Required work - I'd like an exact copy of every line from the start of the entries below through the line containing "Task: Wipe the", please.
* * * * * * *
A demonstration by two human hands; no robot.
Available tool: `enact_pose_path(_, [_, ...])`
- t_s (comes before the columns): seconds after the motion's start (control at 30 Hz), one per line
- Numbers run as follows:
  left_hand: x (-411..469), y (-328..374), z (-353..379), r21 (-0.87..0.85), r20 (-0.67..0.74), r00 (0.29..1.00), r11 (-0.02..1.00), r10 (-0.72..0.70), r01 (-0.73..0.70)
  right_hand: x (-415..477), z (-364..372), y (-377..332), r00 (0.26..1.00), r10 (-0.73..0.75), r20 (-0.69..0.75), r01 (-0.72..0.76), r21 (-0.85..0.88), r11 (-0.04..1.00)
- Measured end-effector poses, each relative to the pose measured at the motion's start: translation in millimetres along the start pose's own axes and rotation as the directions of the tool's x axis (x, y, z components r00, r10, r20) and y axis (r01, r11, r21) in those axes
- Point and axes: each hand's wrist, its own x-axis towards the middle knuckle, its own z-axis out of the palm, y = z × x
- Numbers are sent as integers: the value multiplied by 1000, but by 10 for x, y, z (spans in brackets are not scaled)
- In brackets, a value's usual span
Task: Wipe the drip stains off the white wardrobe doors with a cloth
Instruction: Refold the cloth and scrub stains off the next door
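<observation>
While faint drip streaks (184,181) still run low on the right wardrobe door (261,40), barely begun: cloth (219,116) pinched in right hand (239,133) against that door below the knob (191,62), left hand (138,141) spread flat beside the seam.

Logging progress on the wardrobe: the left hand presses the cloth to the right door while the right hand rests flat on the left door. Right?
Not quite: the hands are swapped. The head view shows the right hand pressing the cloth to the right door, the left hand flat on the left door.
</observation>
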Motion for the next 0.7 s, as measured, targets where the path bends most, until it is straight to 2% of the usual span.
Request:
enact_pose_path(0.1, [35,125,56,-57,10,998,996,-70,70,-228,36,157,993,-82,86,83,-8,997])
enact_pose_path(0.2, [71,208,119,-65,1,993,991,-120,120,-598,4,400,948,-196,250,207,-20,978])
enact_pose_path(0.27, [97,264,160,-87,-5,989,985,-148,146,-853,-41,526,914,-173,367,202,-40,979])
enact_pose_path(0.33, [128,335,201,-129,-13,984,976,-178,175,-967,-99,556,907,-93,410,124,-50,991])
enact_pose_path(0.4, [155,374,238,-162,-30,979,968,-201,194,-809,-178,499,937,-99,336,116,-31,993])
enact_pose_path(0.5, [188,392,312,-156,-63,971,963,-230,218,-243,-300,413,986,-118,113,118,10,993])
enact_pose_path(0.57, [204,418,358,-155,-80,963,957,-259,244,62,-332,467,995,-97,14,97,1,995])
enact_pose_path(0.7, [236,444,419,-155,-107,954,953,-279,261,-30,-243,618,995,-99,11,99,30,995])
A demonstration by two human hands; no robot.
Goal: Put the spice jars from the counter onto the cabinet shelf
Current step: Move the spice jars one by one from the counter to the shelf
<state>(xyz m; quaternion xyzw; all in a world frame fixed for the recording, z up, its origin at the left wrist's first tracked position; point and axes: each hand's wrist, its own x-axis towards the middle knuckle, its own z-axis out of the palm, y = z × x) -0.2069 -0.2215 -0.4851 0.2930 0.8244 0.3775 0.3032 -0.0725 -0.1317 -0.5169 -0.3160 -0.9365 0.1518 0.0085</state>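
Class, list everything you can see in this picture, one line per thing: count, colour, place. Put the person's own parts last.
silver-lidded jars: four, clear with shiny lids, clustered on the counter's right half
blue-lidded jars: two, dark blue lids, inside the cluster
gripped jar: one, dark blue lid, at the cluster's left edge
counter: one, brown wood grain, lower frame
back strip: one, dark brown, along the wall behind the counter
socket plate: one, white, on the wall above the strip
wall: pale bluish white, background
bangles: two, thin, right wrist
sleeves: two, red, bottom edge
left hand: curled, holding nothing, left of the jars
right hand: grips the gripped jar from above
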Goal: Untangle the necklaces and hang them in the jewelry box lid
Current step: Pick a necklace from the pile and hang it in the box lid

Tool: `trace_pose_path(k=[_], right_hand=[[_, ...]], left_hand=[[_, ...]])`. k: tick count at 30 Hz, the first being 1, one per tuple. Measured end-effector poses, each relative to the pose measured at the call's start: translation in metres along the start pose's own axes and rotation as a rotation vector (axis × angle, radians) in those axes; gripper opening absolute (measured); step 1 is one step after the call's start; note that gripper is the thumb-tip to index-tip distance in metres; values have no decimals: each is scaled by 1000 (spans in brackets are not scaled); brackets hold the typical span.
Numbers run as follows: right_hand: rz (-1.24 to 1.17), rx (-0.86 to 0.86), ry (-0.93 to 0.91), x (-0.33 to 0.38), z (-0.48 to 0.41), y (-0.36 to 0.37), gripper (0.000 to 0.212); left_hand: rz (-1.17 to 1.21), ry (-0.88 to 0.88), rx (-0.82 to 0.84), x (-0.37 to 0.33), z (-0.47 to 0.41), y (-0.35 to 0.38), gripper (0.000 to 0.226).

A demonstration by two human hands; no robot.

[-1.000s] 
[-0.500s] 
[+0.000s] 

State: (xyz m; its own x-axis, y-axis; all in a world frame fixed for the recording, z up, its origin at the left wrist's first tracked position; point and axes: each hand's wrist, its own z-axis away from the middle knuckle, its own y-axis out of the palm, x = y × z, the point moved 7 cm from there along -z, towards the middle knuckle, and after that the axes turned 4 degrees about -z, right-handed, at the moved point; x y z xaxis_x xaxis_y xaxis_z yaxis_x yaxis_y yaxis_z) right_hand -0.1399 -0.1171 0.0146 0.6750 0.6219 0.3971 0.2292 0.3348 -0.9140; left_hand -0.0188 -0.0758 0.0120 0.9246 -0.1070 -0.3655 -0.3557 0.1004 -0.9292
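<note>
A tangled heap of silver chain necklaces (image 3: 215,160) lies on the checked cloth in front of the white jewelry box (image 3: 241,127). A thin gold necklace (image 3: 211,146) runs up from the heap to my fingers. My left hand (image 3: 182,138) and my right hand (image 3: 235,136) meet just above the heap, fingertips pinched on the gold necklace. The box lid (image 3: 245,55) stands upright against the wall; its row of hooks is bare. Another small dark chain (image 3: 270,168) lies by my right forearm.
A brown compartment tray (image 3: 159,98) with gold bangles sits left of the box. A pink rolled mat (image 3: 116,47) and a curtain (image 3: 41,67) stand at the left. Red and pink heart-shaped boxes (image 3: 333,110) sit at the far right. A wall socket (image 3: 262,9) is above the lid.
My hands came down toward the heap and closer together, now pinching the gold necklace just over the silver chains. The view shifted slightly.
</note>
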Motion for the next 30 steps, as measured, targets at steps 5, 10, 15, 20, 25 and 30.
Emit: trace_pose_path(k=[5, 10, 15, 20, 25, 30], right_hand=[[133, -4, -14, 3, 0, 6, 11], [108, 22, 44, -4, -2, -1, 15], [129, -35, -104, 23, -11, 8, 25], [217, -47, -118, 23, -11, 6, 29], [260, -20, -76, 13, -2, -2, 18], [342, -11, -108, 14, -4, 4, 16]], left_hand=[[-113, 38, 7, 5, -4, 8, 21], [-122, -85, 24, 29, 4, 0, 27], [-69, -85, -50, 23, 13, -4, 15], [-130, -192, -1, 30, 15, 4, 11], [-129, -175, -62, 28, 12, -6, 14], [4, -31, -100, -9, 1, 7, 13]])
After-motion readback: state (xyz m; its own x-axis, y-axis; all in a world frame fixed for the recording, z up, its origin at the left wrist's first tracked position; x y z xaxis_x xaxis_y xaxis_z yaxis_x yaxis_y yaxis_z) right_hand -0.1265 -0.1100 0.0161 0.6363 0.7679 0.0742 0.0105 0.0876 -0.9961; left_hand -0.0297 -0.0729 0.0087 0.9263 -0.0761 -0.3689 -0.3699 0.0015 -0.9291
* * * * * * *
Problem solution -
A demonstration by two human hands; no robot.
Available tool: `enact_pose_path(_, [_, ...])`
- t_s (comes before the columns): seconds after the motion's start (control at 30 Hz), one per line
- Numbers run as follows:
  left_hand: x (-411..469), y (-328..374), z (-353..379), r21 (-0.87..0.85), r20 (-0.67..0.74), r00 (0.29..1.00), r11 (-0.02..1.00), r10 (-0.72..0.70), r01 (-0.73..0.70)
  right_hand: x (-415..477), z (-364..372), y (-377..332), r00 (0.26..1.00), r10 (-0.73..0.75), r20 (-0.69..0.75), r01 (-0.72..0.76), r21 (-0.85..0.88), r11 (-0.04..1.00)
- Measured end-effector poses, each relative to the pose measured at the motion's start: translation in millimetres along the start pose's own axes and rotation as the directions of the tool's x axis (x, y, z components r00, r10, r20) and y axis (r01, r11, r21) in those axes
- Point and axes: each hand's wrist, its own x-axis towards the middle knuckle, its own z-axis out of the palm, y = z × x
- Numbers are sent as integers: the value multiplied by 1000, but by 10 for x, y, z (spans in brackets are not scaled)
- In brackets, a value's usual span
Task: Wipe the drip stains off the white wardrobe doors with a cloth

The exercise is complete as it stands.